Scales of wildfires 'unprecedented'
The outbreak of wildfires raging across Ireland because of the lengthy dry spell is unprecedented, according to fire chiefs.
Although many have been brought under control, conditions remain dangerous for further fires before an expected break in the sunny weather later in the week.
The Army has drafted 45 troops and three helicopters into west Donegal to help fire crews battle flames spreading across Muckish Mountain, near Falcarragh.
Two of the helicopters are fitted with "Bambi" buckets which are dropping up to 1,200 litres of water at a time onto the gorse blaze.

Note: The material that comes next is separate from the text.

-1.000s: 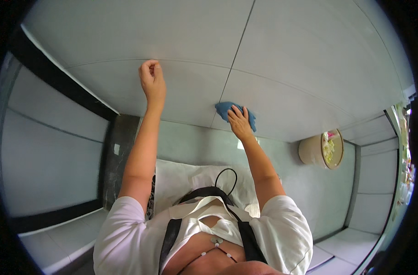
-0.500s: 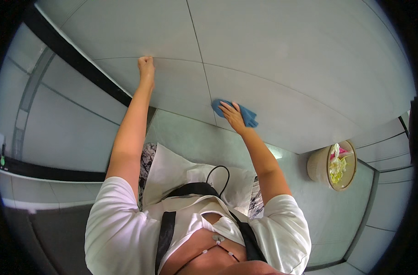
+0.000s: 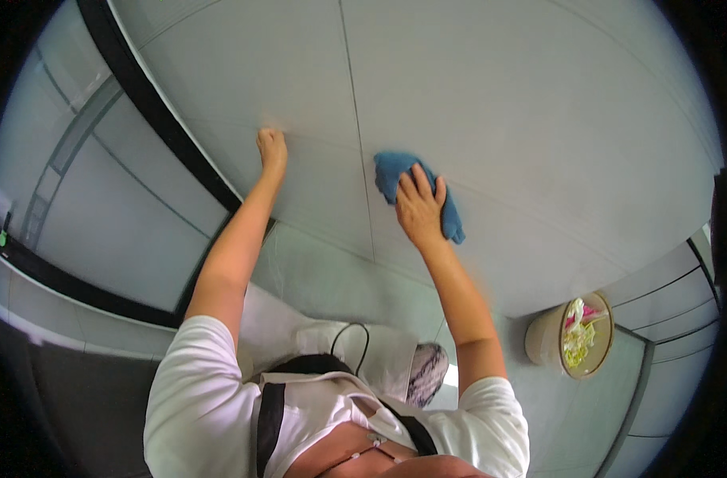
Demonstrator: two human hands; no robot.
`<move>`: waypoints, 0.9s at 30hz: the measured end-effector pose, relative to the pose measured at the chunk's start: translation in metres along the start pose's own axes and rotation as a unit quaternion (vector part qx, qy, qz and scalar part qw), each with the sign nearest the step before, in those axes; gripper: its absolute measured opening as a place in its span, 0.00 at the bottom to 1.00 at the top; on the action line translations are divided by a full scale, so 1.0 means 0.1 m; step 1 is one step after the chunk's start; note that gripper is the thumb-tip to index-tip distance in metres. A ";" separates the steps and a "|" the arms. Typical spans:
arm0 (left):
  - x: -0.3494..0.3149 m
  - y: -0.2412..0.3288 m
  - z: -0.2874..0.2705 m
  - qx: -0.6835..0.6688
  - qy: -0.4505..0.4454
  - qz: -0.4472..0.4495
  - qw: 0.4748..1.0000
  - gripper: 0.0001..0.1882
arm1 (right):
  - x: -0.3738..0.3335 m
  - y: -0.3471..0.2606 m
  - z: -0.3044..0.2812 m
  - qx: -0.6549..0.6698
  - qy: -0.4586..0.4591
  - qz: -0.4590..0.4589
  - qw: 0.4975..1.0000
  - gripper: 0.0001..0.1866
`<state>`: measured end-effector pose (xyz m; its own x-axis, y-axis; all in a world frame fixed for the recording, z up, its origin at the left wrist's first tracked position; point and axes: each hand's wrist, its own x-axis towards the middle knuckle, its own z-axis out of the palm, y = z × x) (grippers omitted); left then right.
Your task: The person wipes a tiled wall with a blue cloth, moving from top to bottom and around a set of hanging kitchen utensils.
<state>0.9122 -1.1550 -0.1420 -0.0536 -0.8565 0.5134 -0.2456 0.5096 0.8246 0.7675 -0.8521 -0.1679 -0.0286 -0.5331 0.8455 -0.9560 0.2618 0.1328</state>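
Observation:
On the lower part of the grey tiled wall (image 3: 491, 95), my right hand (image 3: 421, 211) presses a blue cleaning cloth (image 3: 395, 165). The fingers lie over the cloth, and its loose edge hangs past them on the right. The cloth sits just right of a vertical tile joint. My left hand (image 3: 272, 150) is closed in a fist against the same wall, left of that joint, and nothing shows in it.
A dark-framed glass door (image 3: 152, 92) stands to the left of my left arm. On the floor (image 3: 332, 271), at the foot of the wall to the right, is a beige waste bin (image 3: 547, 342) with crumpled white, pink and yellow-green litter inside.
My right hand has moved the cloth slightly right along the wall, and more of the cloth shows. My left fist appears lower in the picture, still at the wall. The view has shifted.

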 end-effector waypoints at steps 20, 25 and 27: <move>0.58 -0.21 -0.96 -0.196 -0.224 0.172 0.939 0.08 | 0.75 -0.83 0.92 -0.166 0.211 0.233 0.935 0.34; 1.31 -0.54 -1.31 -0.189 -0.122 0.162 0.961 0.08 | 1.36 -1.68 1.62 -0.147 0.143 0.111 0.972 0.15; 1.57 -0.68 -1.36 -0.209 -0.125 0.149 0.958 0.08 | 1.62 -2.07 1.79 -0.107 0.085 0.132 0.982 0.14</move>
<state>1.0520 -1.3129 -0.0854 -0.3033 -0.6350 0.7105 0.2231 0.6776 0.7008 0.9085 -1.1366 -0.1507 -0.2012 -0.2869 0.9366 -0.8382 0.5452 -0.0130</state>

Major fires in Dungloe, Ardara and Glenties have been contained but teams are still tackling several other smaller fires, including in Buncrana and Milford.
Donegal's chief fire officer Bobby McMenamin warned landowners and the public to remain alert in the coming days.
He said: "Conditions are still ideal for gorse fires. We have windy conditions, very dry conditions out on the land and I would ask people to be very careful until the rain comes."
Thousands of acres have been destroyed as fires scorched gorse, bog and forests in Donegal, Leitrim, Laois, Offaly, Clare, Galway, Mayo, Roscommon, Monaghan, Cavan, Longford, Westmeath, Meath, Sligo and Louth. Several fires are still being tackled at Born na Mona lands between Ferbane and Edenderry, Co Offaly.
Meanwhile, Met Eireann said April was the warmest on record at most stations with temperatures around three degrees higher than normal.
Despite a wet start to the month, rainfall was also below average in most places with just 40% to 90% of normal showers recorded. However, totals were above average at Belmullet, Malin Head and Claremorris.